Benefits Of Social Auditing:

  • Social auditing leads to a good governance. Which help the citizens to get better governance?
  • Social auditing even helps in reducing of the wastages.
  • Encourages community participation.
  • Allow the better implementation of policies & remove various social inefficiencies.
  • Create awareness amongst beneficiaries.
  • Provides social & productive services.
  • Uncover irregularities & wrong practices.
  • Improves Social performance.
  • Develops Human Resources & Social Capital.

IISD provides the Research, Consultancy and Evaluation services, through preparing Social Audit Reports of ongoing and completed Social Sector Programs of Central and State Governments, at different levels i.e.
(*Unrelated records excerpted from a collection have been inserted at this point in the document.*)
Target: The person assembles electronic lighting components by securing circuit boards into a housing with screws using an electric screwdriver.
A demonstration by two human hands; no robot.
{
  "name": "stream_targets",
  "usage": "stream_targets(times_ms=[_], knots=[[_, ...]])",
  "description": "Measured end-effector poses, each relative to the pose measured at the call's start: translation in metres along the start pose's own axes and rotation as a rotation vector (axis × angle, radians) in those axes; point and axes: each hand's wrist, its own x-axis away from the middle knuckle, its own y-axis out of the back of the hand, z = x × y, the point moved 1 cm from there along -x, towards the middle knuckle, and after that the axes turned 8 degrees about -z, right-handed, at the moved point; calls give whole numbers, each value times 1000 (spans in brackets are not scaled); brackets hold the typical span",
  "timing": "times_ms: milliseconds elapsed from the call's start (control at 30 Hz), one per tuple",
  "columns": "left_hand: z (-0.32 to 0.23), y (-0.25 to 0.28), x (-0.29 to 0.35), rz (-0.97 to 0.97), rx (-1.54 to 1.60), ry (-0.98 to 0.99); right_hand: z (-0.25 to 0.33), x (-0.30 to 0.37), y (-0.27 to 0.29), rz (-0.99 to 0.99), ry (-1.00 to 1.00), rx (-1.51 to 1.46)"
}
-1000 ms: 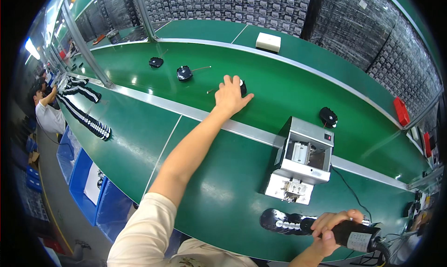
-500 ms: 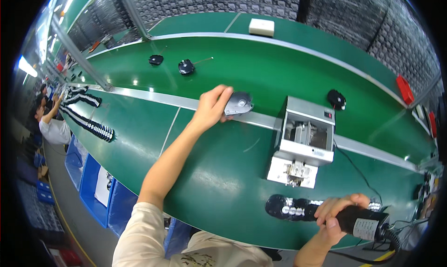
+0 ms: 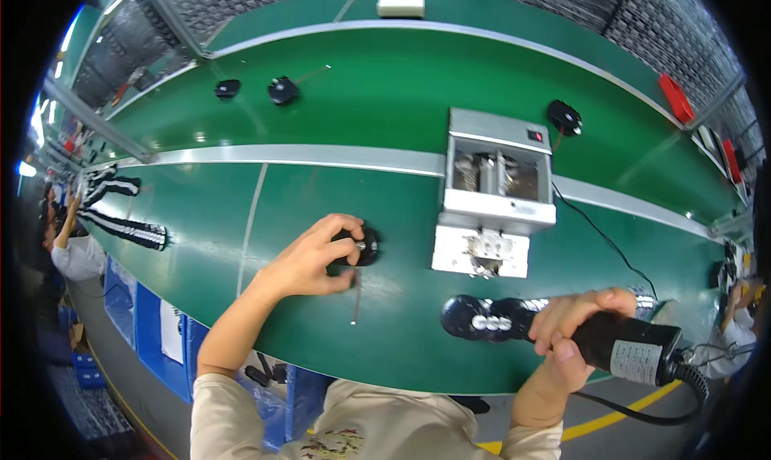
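My left hand point(image 3: 309, 259) curls its fingers around a round black housing point(image 3: 369, 247) on the green bench, left of the centre. A thin lead point(image 3: 356, 299) with a small pale end runs from that housing toward me. In my right hand point(image 3: 578, 323), fingers closed, is a black corded electric screwdriver point(image 3: 622, 343) lying sideways, a pale label on its body. The driver's tip is hidden behind my fingers. Beside that hand a row of overlapping black round parts point(image 3: 466, 319) with shiny discs rests on the bench, partly covered by the hand.
A silver screw feeder point(image 3: 498, 195) stands between my hands, slightly farther off. On the green conveyor belt are black housings point(image 3: 283, 90), another point(image 3: 227, 89) and one at right point(image 3: 564, 117). Part rows point(image 3: 128, 229) lie far left. Blue bins point(image 3: 161, 339) hang below; people work at both sides.
My left hand has come back from the belt's edge toward me, bringing the held housing down to the bench; its black side and lead now show. My right hand still grips the screwdriver.
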Motion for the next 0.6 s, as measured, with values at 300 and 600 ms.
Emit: stream_targets(times_ms=[300, 600], knots=[[-72, -86, -5, 57, 254, -217, -1, -4, -6, -21, -24, 24], [-71, -106, -13, 68, 254, -264, -4, -6, 2, 123, 57, 72]])
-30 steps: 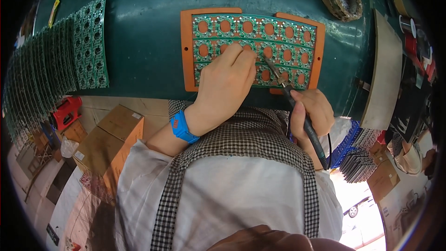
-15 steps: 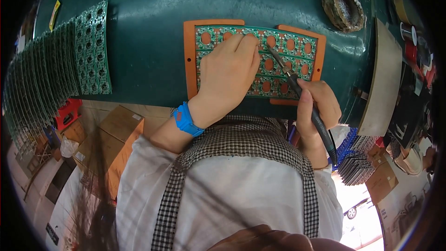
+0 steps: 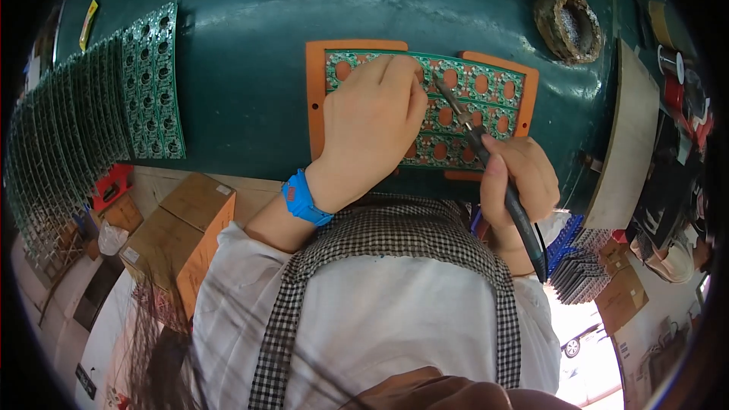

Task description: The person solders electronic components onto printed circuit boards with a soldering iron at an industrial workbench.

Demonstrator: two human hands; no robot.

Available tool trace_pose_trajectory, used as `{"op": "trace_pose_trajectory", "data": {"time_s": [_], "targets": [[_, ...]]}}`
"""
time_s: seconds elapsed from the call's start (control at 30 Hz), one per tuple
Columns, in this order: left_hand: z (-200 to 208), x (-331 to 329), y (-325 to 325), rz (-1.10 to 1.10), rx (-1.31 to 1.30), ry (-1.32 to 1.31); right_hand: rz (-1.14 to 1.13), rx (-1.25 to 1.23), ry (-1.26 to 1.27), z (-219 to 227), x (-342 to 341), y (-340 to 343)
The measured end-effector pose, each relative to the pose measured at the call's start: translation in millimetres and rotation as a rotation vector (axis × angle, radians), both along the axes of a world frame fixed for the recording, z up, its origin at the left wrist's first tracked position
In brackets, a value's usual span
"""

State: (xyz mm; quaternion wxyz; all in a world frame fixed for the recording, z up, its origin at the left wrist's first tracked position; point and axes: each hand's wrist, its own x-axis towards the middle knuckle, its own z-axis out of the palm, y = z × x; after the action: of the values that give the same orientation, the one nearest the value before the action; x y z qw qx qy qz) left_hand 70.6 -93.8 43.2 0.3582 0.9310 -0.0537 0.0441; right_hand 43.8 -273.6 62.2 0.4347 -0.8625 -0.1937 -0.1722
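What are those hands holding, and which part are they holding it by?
The right hand holds a soldering iron by its dark handle. The left hand is over the green circuit board; whether this hand holds anything cannot be told.

Grn PCB [image 3: 490, 102] (orng frame [image 3: 315, 80]) under blk iron [image 3: 476, 139]

The bench [image 3: 250, 68] is smooth, with glossy streaks; the circuit board [image 3: 480, 101] looks like hard laminate with shiny specks; its frame [image 3: 315, 76] is smooth and matt; the soldering iron [image 3: 505, 186] has a matt plastic handle and metal shaft; the wristband [image 3: 305, 197] looks like plastic; the apron [image 3: 395, 235] is checked cloth; the round pot [image 3: 550, 23] is rough and crusted; the box [image 3: 171, 243] is matt cardboard.
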Motion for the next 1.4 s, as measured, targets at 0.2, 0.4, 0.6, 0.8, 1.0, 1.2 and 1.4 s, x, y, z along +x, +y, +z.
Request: {"op": "trace_pose_trajectory", "data": {"time_s": [0.2, 0.4, 0.6, 0.8, 1.0, 1.2, 1.4], "targets": [[-5, 2, -1, -0.046, 0.035, -0.02, -0.011, 0.025, 0.024, -7, 2, 6], [-1, 2, 0, 0.018, -0.033, 0.126, -0.042, 0.021, 0.007, -3, -2, 3], [-4, 0, 1, -0.027, -0.068, 0.025, -0.046, -0.025, 0.067, -4, 0, 7], [-8, 1, 1, -0.067, 0.0, -0.028, -0.049, 0.03, 0.066, -7, -2, 9], [-1, -1, 3, -0.046, 0.005, -0.011, -0.083, 0.028, 0.011, -1, -4, 5], [1, -8, 9, -0.013, -0.115, 0.024, -0.09, -0.029, 0.106, 3, 5, 6], [3, -12, 11, -0.017, -0.031, -0.12, -0.1, -0.034, 0.138, 8, 6, 10]]}}
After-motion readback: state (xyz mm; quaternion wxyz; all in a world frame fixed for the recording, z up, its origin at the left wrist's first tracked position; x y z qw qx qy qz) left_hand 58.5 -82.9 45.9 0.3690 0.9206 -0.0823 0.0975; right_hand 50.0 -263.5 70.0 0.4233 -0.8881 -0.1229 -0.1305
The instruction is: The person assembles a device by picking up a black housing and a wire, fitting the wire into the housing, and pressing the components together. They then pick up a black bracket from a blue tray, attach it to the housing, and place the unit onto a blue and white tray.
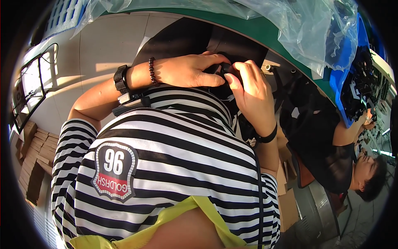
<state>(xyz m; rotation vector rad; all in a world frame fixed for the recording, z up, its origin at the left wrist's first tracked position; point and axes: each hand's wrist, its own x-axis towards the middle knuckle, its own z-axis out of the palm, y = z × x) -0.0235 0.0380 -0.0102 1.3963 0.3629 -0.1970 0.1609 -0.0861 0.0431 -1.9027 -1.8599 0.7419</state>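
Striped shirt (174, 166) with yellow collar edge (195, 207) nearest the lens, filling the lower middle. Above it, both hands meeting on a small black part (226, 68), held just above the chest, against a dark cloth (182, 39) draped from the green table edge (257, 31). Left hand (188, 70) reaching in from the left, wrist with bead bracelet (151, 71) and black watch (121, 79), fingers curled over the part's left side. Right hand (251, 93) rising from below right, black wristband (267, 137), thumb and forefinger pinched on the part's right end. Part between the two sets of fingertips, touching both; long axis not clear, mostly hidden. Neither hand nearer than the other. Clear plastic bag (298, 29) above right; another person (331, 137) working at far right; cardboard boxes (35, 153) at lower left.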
Ministry of Rural Development, Ministry of Panchayati Raj, Gram Sabhas and Zilla Parishads etc.

Social Security Studies and Social Safety Nets
Social protection, alternatively called social security or social safety net programme, is a set of policies and programmes aimed at reducing social and economic risk and vulnerability of the poor, enhancing their capacity to protect themselves against hazards and loss of income, under emergency situations. Social Security is the foundation of economic security for millions of poor families of Retired, Street Vendors, Daily Wage Labourers, Construction Workers, Disabled or Deceased workers.

The social safety net (SSN) consists of non-contributory assistance existing to improve lives of vulnerable families and individuals experiencing poverty and destitution. Social safety nets have positive and significant impacts on education, health, and food security, but also promote households' ability to generate income that can lead to positive effects in local economies.

Safety nets often exclude a high proportion of the poorest households and fail to reach the most vulnerable groups. They should expand coverage in poor areas and make efforts to target migrants, orphans, and the urban unemployed, who face substantial livelihood risks and have limited social support.

While India and four other middle-income countries have the world's five largest social safety net programmes reaching over 526 million people, around 55 percent of the world's poor or 773 million people still lack safety net coverage. This despite the fact that a growing number of developing countries are investing in social safety nets to improve the lives and livelihoods of billions of poor and vulnerable people, according to a World Bank Group Report. There is an urgent calling for immediate action to close this coverage gap, The State of Social Safety Nets 2015, notes that more than 1.9 billion people in 136 low and middle-income countries, are now on beneficiary rolls of social safety net programmes.

IISD's Social Security Studies and Social Safety Nets Program, is driven by it's Social Sustainability initiatives. IISD along with it's Civil Society Partners, helps Government of India and State Governments and Union Territories, in identifing appropiate beneficiaries, who need social protection and the poor, who are left out, for their inclusion, under this initiatives.